8 Surprising Things That Can Affect Your Gains

Posted December 7, 2020 by in Health + Fitness

Building muscle can benefit you in various ways. For one thing, it can help control your weight. Not only that, but it can also increase your bone density.

Given that, there’s really no reason not to incorporate resistance or strength training into your workout routine. If anything, it’s the best way to gain muscle.

Keep in mind, however, that certain things can affect your gains. For example, there’s a link between sleep and muscle growth.

What’s the relationship? What else can affect your muscle growth? Find out by reading the rest of the post!

Muscle Mass: What Is It?

Muscle mass is the amount of muscle in your body; this includes smooth muscle, skeletal muscle, and cardiac muscle.

With that said, the term often refers to skeletal muscle as it’s the only type that we can voluntarily control. Without it, we wouldn’t be able to move.

The Link Between Sleep And Muscle Growth 

Sleep is important for several reasons. Not only does it give our body time to heal, but it also allows our muscles to grow. 

That’s why you want to get at least seven hours of shut-eye each night.

What happens if you’re sleep deprived? Your body will release a stress hormone called cortisol, which will wreak havoc on other hormones. Over time, this can have a negative impact on muscle growth.

Improving Your Sleep 

There are a few things that you can do to improve your sleep.

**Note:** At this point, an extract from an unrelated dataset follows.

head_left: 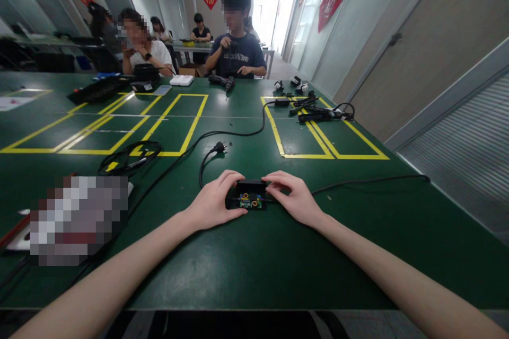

For starters, it helps to shut off all electronics at least 30 minutes before going to bed.

That way, you won’t be exposing yourself to blue light, which can have an impact on your circadian rhythm.

If necessary, you can also try using sleep vitamins. Take melatonin, for example, it can help you fall asleep more quickly. Not only that, but it can improve the quality of your sleep.

8 Other Things That Can Affect Your Muscle Growth 

As it turns out, sleep isn’t the only thing that can affect your gains. Here are a few other things that can have an impact when you’re trying to build muscle.

1. Lack of Protein 

Muscles are made out of protein. Given that, it only makes sense that a lack of protein can affect your muscle growth.

How much should you eat? Aim for 1 gram of protein per pound of body weight per day.

For example, you can incorporate beef, lamb, turkey, chicken, or fish into your diet. Dairy products such as milk and yogurt are also high in protein. Protein powders are an option as well.

2. Too Much Alcohol 

There’s nothing wrong with a drink here and there, but too much can affect your muscles. More specifically, it can inhibit their ability to recover.

Ultimately, this has to do with the fact that alcohol is metabolized by the same substances that are usually used for muscle growth.

That doesn’t mean that you have to avoid drinking altogether, though. If anything, just try to limit yourself to one indulgence per week.

3. Too Much Cardio

Believe it or not but you can actually do too much cardio. That can put your body into a muscle-burning state, which is the opposite of what you want.

So don’t overload your workout with cardio exercises. Try to limit it to 60 to 70 minutes per day—anything more can end up being counterproductive.

4. Too Much Training

Your body needs time to rebuild itself—only then is it able to become stronger. And that’s exactly why you don’t want to overtrain.

Not only will that hinder your progress, but it can also increase your risk of injury.

Consider taking a break once or twice every week if you have to.

5. Not Enough Carbs 

Don’t cut the carbs; they play an important role in muscle gain. If anything, they should be one of the first nutrients that you should focus on.

After all, your body needs them for energy. Some good sources include whole-grain bread, rice, cereal, pasta, quinoa, and sweet potato.

Try to limit refined carbs such as pizza, soda, and candy.

6. Lack of Water 

It’s important to stay hydrated when you’re working out, otherwise, you can become dehydrated. If that happens, it’ll be more difficult for you to go all out at the gym.

As you can imagine, that can impact your results. So make sure to bring your water bottle with you when you’re working out.

7. Stress 

Stress can increase your cortisol levels and this, in return, can inhibit the use of glucose by your body’s cells, which can cause your muscles to break down.

The good news is that there are several methods you can use to reduce stress. For example, you can listen to music, perform deep breathing exercises, or meditate.

Certain supplements such as lemon balm can also promote stress reduction.

8. Improper Technique

Proper technique is a must if you’re trying to build muscle; there’s no room for error.

Unsure about your form? You can always ask a professional for help. For example, you can work with a personal trainer at the gym.

By using the right technique, you’ll be able to get bigger gains down the road.

Gaining Muscle the Right Way

As you can see, theres a clear relationship between sleep and muscle growth. Not just that, but there are several other things that you want to consider as well such as your diet!